Exercise data:
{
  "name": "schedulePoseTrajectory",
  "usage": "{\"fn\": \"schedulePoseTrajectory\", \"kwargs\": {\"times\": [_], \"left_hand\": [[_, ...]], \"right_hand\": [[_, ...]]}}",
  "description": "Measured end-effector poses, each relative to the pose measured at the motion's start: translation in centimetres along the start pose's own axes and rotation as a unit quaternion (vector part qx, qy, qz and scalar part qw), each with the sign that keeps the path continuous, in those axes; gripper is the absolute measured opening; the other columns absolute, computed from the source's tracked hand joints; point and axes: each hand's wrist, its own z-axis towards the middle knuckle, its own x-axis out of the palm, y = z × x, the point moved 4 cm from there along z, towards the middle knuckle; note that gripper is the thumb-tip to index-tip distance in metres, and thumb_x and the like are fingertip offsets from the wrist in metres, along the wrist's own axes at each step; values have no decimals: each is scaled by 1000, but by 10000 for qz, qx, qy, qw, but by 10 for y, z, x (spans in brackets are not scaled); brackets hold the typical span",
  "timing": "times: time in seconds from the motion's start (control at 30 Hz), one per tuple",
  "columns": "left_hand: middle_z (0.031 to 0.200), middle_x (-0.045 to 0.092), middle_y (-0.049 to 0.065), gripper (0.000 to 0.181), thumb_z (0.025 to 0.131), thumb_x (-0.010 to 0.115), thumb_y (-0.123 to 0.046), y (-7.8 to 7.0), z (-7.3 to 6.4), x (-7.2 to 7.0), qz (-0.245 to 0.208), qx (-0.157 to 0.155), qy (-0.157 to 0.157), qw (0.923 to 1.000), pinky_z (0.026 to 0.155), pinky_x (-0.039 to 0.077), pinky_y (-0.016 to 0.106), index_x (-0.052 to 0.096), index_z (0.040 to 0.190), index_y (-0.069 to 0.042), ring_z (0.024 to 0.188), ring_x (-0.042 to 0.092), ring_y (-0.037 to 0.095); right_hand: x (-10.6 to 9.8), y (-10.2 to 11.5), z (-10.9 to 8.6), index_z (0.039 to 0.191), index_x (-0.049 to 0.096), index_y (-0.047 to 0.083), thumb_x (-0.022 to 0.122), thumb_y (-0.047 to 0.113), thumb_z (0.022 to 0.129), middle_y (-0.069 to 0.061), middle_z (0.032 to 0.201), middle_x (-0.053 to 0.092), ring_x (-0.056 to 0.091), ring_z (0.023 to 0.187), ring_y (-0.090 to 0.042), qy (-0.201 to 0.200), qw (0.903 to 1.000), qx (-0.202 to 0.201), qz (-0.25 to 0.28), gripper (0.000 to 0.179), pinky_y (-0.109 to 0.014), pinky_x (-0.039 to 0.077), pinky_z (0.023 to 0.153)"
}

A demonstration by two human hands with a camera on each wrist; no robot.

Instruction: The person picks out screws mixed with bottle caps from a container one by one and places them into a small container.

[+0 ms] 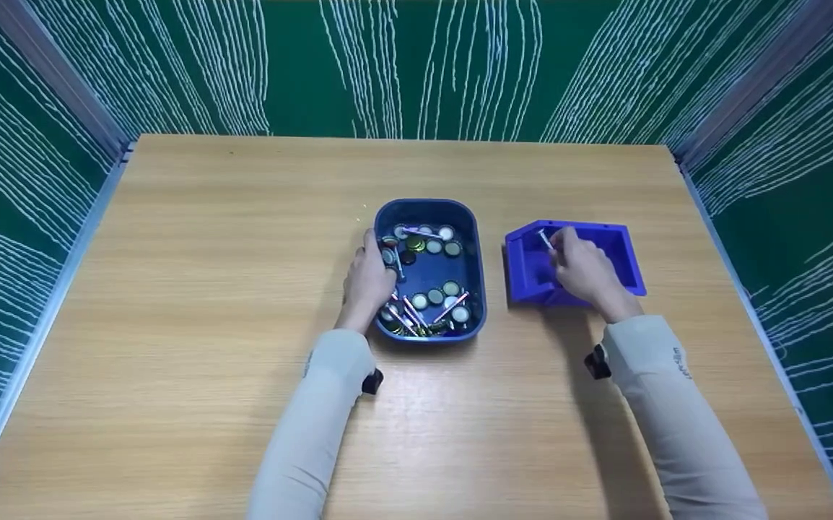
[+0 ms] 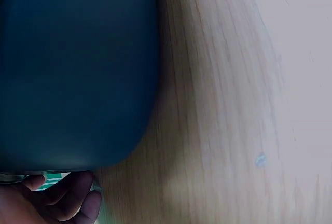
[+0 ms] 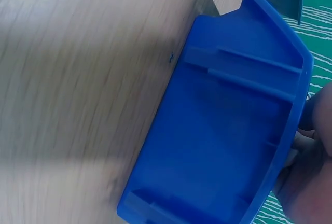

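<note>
The left hand grips the left rim of a dark blue box; its curled fingers show at the bottom left of the left wrist view. Inside the box lie several bottle caps and several long, shiny screws, in groups near its far and near ends. Over a blue-purple open-front bin to the right, the right hand pinches a silver screw between thumb and fingers. In the right wrist view the bin's side wall hides most of that hand's fingers.
Both containers stand on a light wood table, a hand's width or so apart. Green panels with white streaks enclose its back and sides. Small pale specks lie on the wood beside the box's far left corner.
</note>
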Motion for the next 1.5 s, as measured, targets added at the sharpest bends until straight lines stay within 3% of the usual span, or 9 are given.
{"fn": "schedulePoseTrajectory", "kwargs": {"times": [0.23,0.5,0.7,0.93,1.27,1.5], "left_hand": [[144,49,23,75,92,56,-10,0,0,-2,-28,48,-20,10000,99,47,56,20,157,-12,125,55,42],[143,50,23,74,91,57,-10,0,-1,-3,-42,69,-34,10000,99,47,57,20,156,-13,124,55,42],[138,53,23,73,91,56,-9,0,0,-4,27,102,-103,9999,96,48,57,22,155,-13,121,57,42],[137,53,23,72,92,55,-9,0,0,-2,48,59,-39,10000,96,49,55,21,155,-13,121,58,40],[141,51,23,73,92,55,-10,0,-1,0,-5,39,-11,10000,98,48,55,20,156,-12,123,56,40],[144,49,23,73,93,54,-9,0,-1,-1,-32,14,47,10000,101,46,54,19,156,-12,126,54,40]], "right_hand": [[-1,1,1,125,52,-1,49,17,100,-23,103,65,58,83,-34,153,9999,53,-38,31,-55,47,75],[-5,10,3,125,54,-1,50,17,100,-26,122,65,64,99,-38,25,9999,-85,115,31,-58,48,86],[-8,25,5,124,56,0,52,15,99,-24,122,66,64,110,-40,-59,9993,-256,266,30,-57,46,93],[-6,49,6,126,56,1,54,16,99,-21,121,66,64,111,-36,79,9980,-457,438,31,-54,49,95],[2,83,5,122,57,3,60,18,96,-19,108,71,68,98,-33,169,9929,-1106,412,30,-50,54,87],[10,107,3,120,59,3,64,21,94,-17,106,70,68,93,-31,305,9857,-1657,48,32,-47,55,81]]}}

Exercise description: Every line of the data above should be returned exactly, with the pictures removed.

Exercise output:
{
  "name": "schedulePoseTrajectory",
  "usage": "{\"fn\": \"schedulePoseTrajectory\", \"kwargs\": {\"times\": [_], \"left_hand\": [[_, ...]], \"right_hand\": [[_, ...]]}}",
  "description": "Measured end-effector poses, each relative to the pose measured at the motion's start: translation in centimetres along the start pose's own axes and rotation as a unit quaternion (vector part qx, qy, qz and scalar part qw), each with the sign that keeps the path continuous, in those axes; gripper is the absolute measured opening; the other columns absolute, computed from the source's tracked hand joints; point and axes: each hand's wrist, its own z-axis towards the middle knuckle, its own x-axis out of the palm, y = z × x, the point moved 4 cm from there along z, towards the middle knuckle; note that gripper is the thumb-tip to index-tip distance in metres, and thumb_x and the like are fingertip offsets from the wrist in metres, along the wrist's own axes at each step; values have no decimals: each is scaled by 1000, but by 10000 for qz, qx, qy, qw, but by 10 for y, z, x (spans in brackets are not scaled); brackets hold the typical span",
  "timing": "times: time in seconds from the motion's start (control at 30 Hz), one per tuple",
  "columns": "left_hand: middle_z (0.031 to 0.200), middle_x (-0.045 to 0.092), middle_y (-0.049 to 0.065), gripper (0.000 to 0.181), thumb_z (0.025 to 0.131), thumb_x (-0.010 to 0.115), thumb_y (-0.123 to 0.046), y (-7.8 to 7.0), z (-7.3 to 6.4), x (-7.2 to 7.0), qz (-0.245 to 0.208), qx (-0.157 to 0.155), qy (-0.157 to 0.157), qw (0.923 to 1.000), pinky_z (0.026 to 0.155), pinky_x (-0.039 to 0.077), pinky_y (-0.016 to 0.106), index_x (-0.052 to 0.096), index_z (0.040 to 0.190), index_y (-0.069 to 0.042), ring_z (0.024 to 0.188), ring_x (-0.042 to 0.092), ring_y (-0.037 to 0.095); right_hand: x (-10.6 to 9.8), y (-10.2 to 11.5), z (-10.9 to 8.6), index_z (0.039 to 0.191), index_x (-0.049 to 0.096), index_y (-0.047 to 0.083), thumb_x (-0.022 to 0.122), thumb_y (-0.047 to 0.113), thumb_z (0.022 to 0.129), middle_y (-0.069 to 0.061), middle_z (0.032 to 0.201), middle_x (-0.053 to 0.092), ring_x (-0.056 to 0.091), ring_z (0.023 to 0.187), ring_y (-0.090 to 0.042), qy (-0.201 to 0.200), qw (0.903 to 1.000), qx (-0.202 to 0.201), qz (-0.25 to 0.28), gripper (0.000 to 0.179), pinky_y (-0.109 to 0.014), pinky_x (-0.039 to 0.077), pinky_z (0.023 to 0.153)"
}

A demonstration by two human hands with a camera on each wrist; no robot.

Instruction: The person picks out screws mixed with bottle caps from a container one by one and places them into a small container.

[+0 ms] 
[+0 ms] 
[+0 ms] 

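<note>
The left hand grips the left rim of a dark blue box; its curled fingers show at the bottom left of the left wrist view. Inside the box lie several bottle caps and several long, shiny screws, in groups near its far and near ends. Over a blue-purple open-front bin to the right, the right hand pinches a silver screw between thumb and fingers. In the right wrist view the bin's side wall hides most of that hand's fingers.
Both containers stand on a light wood table, a hand's width or so apart. Green panels with white streaks enclose its back and sides. Small pale specks lie on the wood beside the box's far left corner.
</note>
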Motion for the next 1.5 s, as measured, targets added at the sharpest bends until straight lines stay within 3% of the usual span, or 9 are given.
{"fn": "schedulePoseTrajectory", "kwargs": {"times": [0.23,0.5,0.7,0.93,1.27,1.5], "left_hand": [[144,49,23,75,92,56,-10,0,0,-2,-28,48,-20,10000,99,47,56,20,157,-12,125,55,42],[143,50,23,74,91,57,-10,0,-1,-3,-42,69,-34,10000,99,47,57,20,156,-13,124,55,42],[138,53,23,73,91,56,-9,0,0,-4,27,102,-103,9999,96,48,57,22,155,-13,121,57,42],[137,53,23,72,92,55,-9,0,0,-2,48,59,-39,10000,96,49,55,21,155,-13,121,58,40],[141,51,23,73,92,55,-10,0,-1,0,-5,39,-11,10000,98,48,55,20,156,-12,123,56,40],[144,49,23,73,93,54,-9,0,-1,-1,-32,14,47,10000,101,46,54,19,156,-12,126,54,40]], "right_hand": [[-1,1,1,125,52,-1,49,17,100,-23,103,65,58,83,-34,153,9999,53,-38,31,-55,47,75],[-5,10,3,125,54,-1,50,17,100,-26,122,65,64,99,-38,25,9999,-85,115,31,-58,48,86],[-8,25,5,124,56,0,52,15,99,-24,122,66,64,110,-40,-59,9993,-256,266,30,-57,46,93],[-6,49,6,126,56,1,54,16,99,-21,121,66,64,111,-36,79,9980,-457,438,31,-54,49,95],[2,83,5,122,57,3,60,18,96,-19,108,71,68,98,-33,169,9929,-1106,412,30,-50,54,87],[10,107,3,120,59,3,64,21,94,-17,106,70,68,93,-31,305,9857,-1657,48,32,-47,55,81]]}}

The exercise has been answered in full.